___ Input data
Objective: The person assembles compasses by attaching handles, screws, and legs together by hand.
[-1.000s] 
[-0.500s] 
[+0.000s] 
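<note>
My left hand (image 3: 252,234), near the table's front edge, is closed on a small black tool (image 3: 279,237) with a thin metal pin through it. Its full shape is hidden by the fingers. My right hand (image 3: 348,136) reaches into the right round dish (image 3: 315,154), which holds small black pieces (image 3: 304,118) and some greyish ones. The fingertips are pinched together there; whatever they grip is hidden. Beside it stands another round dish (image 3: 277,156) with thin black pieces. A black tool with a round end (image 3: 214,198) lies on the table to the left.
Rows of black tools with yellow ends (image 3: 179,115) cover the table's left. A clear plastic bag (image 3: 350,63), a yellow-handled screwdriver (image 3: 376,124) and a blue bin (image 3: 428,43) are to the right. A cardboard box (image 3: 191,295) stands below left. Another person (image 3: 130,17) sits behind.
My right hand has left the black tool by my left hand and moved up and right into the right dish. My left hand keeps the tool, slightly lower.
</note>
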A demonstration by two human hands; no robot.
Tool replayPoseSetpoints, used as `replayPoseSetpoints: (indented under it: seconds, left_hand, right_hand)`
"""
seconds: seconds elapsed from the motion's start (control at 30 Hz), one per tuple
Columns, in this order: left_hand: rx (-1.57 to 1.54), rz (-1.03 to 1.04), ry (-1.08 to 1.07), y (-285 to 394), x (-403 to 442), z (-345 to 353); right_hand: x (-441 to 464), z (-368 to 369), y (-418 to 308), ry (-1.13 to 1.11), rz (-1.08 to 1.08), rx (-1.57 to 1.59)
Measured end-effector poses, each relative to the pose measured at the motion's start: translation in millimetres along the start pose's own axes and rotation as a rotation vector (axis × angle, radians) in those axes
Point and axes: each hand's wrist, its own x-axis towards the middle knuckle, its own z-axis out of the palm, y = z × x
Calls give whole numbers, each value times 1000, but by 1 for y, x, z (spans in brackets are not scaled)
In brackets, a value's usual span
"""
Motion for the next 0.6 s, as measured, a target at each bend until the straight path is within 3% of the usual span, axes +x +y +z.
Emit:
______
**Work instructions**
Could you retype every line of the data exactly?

**Task output**
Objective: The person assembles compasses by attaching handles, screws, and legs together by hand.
[-1.000s] 
[-0.500s] 
[+0.000s] 
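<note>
My left hand (image 3: 252,234), near the table's front edge, is closed on a small black tool (image 3: 279,237) with a thin metal pin through it. Its full shape is hidden by the fingers. My right hand (image 3: 348,136) reaches into the right round dish (image 3: 315,154), which holds small black pieces (image 3: 304,118) and some greyish ones. The fingertips are pinched together there; whatever they grip is hidden. Beside it stands another round dish (image 3: 277,156) with thin black pieces. A black tool with a round end (image 3: 214,198) lies on the table to the left.
Rows of black tools with yellow ends (image 3: 179,115) cover the table's left. A clear plastic bag (image 3: 350,63), a yellow-handled screwdriver (image 3: 376,124) and a blue bin (image 3: 428,43) are to the right. A cardboard box (image 3: 191,295) stands below left. Another person (image 3: 130,17) sits behind.
My right hand has left the black tool by my left hand and moved up and right into the right dish. My left hand keeps the tool, slightly lower.
</note>
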A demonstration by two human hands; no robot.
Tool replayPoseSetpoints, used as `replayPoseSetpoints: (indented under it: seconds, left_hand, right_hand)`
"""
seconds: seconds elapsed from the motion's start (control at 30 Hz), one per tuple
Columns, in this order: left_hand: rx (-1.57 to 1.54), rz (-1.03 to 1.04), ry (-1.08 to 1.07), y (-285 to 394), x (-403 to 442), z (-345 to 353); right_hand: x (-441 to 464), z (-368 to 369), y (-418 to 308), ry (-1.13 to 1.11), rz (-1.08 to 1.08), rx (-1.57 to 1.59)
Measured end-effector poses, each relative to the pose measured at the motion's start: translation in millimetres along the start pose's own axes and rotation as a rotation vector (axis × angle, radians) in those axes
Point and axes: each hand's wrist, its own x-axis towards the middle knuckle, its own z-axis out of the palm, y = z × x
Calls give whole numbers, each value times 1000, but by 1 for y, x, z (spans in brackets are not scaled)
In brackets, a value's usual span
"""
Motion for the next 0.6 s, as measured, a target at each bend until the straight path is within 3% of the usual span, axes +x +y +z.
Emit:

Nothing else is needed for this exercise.